------ DATA FOR THE TASK
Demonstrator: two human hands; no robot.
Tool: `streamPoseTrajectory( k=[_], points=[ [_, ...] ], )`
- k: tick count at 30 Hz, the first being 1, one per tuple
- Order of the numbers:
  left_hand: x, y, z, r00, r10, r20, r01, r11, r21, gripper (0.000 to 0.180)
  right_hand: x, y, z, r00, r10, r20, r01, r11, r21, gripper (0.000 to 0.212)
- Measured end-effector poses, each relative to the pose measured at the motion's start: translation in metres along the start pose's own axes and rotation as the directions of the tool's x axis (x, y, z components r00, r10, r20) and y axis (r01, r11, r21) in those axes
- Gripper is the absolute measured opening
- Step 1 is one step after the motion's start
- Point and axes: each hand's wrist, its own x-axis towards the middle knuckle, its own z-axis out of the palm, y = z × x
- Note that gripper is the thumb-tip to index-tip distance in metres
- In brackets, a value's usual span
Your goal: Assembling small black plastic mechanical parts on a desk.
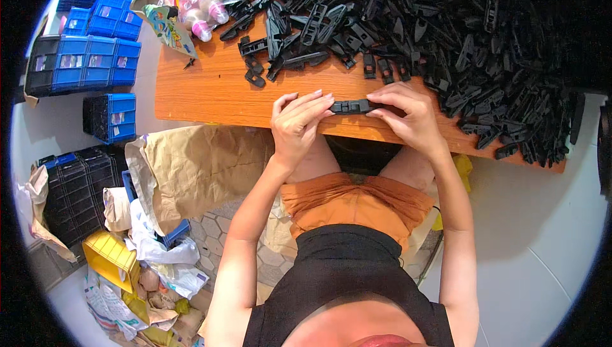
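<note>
Between my two hands, just above the table's near edge, is a small black plastic part point(350, 107), long and narrow with raised blocks along it. The fingers of my left hand point(298, 119) pinch its left end. My right hand point(408, 112) grips the right end between thumb and fingers, which cover that end. Three small black clip-like pieces point(385, 70) lie in a row just beyond my right hand. A large heap of black plastic parts point(408, 15) spreads behind them and down the right side.
The wooden table point(204, 92) has a clear bag with pink-capped bottles point(207, 9) at its far left. Blue crates point(86, 60) are stacked left of it. Brown paper point(197, 168) hangs below the near edge. A yellow crate point(111, 261) and bags lie on the lower left floor.
</note>
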Motion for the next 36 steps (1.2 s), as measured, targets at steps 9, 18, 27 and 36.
streamPoseTrajectory(
  k=[9,18,27,36],
  points=[
    [-0.003,-0.004,0.001,1.000,0.014,0.004,-0.014,1.000,-0.007,0.021,-0.005,-0.001,0.000,0.997,0.083,0.010,-0.083,0.996,0.031,0.027],
    [0.001,-0.001,0.001,1.000,0.029,-0.008,-0.029,0.999,0.021,0.019,-0.002,-0.002,0.007,0.999,0.047,-0.014,-0.046,0.996,0.080,0.026],
    [0.008,0.001,-0.007,0.989,0.124,0.078,-0.123,0.992,-0.015,0.022,-0.010,-0.010,0.006,0.999,-0.027,0.028,0.027,0.999,0.018,0.023],
    [0.061,-0.008,0.007,0.979,0.154,-0.135,-0.096,0.927,0.362,0.040,0.006,-0.024,-0.003,0.943,0.216,-0.252,-0.257,0.956,-0.143,0.025]
  ],
)
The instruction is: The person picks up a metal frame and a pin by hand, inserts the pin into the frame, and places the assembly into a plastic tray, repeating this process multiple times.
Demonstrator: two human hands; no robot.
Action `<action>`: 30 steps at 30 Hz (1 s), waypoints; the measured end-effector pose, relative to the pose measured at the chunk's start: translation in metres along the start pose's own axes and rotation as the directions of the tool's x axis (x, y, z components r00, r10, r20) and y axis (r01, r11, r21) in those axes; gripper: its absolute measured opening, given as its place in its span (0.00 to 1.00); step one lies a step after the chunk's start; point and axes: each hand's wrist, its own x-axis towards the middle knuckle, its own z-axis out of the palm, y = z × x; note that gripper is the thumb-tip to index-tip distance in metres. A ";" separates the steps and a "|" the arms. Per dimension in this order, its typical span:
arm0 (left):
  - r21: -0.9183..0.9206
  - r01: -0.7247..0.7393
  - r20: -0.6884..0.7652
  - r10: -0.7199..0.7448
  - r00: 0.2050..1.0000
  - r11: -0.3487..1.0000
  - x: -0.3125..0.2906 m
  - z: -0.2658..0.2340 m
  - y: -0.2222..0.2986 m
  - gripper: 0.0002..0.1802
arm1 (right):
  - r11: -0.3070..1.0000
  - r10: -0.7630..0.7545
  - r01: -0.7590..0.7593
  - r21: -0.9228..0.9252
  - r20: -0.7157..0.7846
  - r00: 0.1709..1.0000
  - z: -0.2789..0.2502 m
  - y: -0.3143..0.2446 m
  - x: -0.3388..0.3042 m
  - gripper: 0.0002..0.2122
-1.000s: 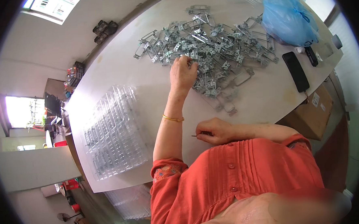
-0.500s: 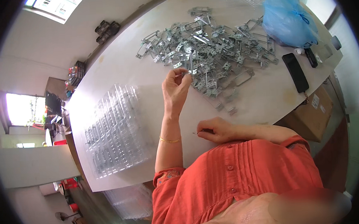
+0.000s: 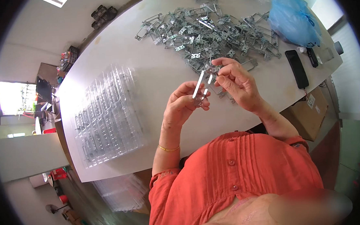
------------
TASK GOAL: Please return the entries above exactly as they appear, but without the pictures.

SOLUTION FOR THIS TASK:
Demonstrator: two human hands; no robot.
Tool: `streamPoseTrajectory( k=[_], points=[ [_, ...] ], )`
- k: tick count at 30 Hz, the first being 1, one per tuple
- Order of the numbers:
  left_hand: x, y, z, r00, r10, r20, r01, r11, r21, gripper (0.000 to 0.180)
  right_hand: x, y, z, r00, r10, r20, r01, r11, r21, gripper (0.000 to 0.212)
- Measured end-effector poses, each relative to the pose measured at the motion's start: translation in metres along the start pose's own axes and rotation as the directions of the tool's x axis (x, y, z components r00, r10, r20) and y axis (r01, r11, r21) in those axes
- Gripper is the absolute measured opening
- Step 1 is one step after the motion's start
- Point and axes: each hand's wrist, its own x-axis towards the middle knuckle, its own z-axis out of the palm, y = z × x
- Note that gripper is the thumb-tip to index-tip distance in metres
- In brackets, a value's usual span
Your goal: Assembling small black plastic mechanical parts on a desk.
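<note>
Between my two hands, just above the table's near edge, is a small black plastic part point(350, 107), long and narrow with raised blocks along it. The fingers of my left hand point(298, 119) pinch its left end. My right hand point(408, 112) grips the right end between thumb and fingers, which cover that end. Three small black clip-like pieces point(385, 70) lie in a row just beyond my right hand. A large heap of black plastic parts point(408, 15) spreads behind them and down the right side.
The wooden table point(204, 92) has a clear bag with pink-capped bottles point(207, 9) at its far left. Blue crates point(86, 60) are stacked left of it. Brown paper point(197, 168) hangs below the near edge. A yellow crate point(111, 261) and bags lie on the lower left floor.
</note>
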Motion for the next 36 steps (1.2 s), as measured, targets at steps 9, 18, 27 and 36.
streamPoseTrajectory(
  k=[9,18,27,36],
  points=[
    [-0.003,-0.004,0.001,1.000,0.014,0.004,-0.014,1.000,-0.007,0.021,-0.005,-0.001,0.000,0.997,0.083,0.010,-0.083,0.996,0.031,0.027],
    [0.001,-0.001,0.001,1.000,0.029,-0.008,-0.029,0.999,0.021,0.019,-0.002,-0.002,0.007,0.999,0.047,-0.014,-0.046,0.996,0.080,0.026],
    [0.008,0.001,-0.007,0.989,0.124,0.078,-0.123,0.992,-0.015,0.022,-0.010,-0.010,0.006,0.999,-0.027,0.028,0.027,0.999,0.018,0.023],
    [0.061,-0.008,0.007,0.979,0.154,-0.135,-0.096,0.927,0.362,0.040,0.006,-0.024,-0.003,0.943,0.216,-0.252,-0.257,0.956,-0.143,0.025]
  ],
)
The instruction is: The person picks up a metal frame and a pin by hand, inserts the pin into the frame, and places the assembly into a plastic tray, repeating this process multiple times.
Demonstrator: two human hands; no robot.
Action `<action>`: 30 steps at 30 Hz (1 s), waypoints; the measured end-effector pose, relative to the pose measured at the chunk's start: translation in metres along the start pose's own axes and rotation as the directions of the tool's x axis (x, y, z components r00, r10, r20) and y axis (r01, r11, r21) in those axes; gripper: its absolute measured opening, given as its place in its span (0.00 to 1.00); step one lies a step after the chunk's start; point and axes: each hand's wrist, its own x-axis towards the middle knuckle, its own z-axis out of the palm, y = z × x; note that gripper is the thumb-tip to index-tip distance in metres. A ";" separates the steps and a "|" the arms. Per dimension in this order, its typical span:
arm0 (left):
  - r21: -0.9183..0.9206
  - r01: -0.7247..0.7393
  - r20: -0.6884..0.7652
  - r10: -0.7199..0.7448
  - r00: 0.2050..1.0000
  - r11: -0.3487..1.0000
  - x: -0.3125..0.2906 m
  - z: -0.2658..0.2340 m
  - y: -0.2222..0.2986 m
  - gripper: 0.0002..0.1802
arm1 (right):
  - r11: -0.3070..1.0000
  - r10: -0.7630..0.7545
  - r01: -0.7590..0.7593
  - r21: -0.9228..0.9252
  - r20: -0.7157..0.7846
  - r00: 0.1709..1.0000
  - z: -0.2789..0.2502 m
  - y: -0.3143..0.2446 m
  - x: -0.3388..0.3042 m
  - gripper: 0.0002..0.2122
-1.000s: 
-0.500s: 
+0.000s: 

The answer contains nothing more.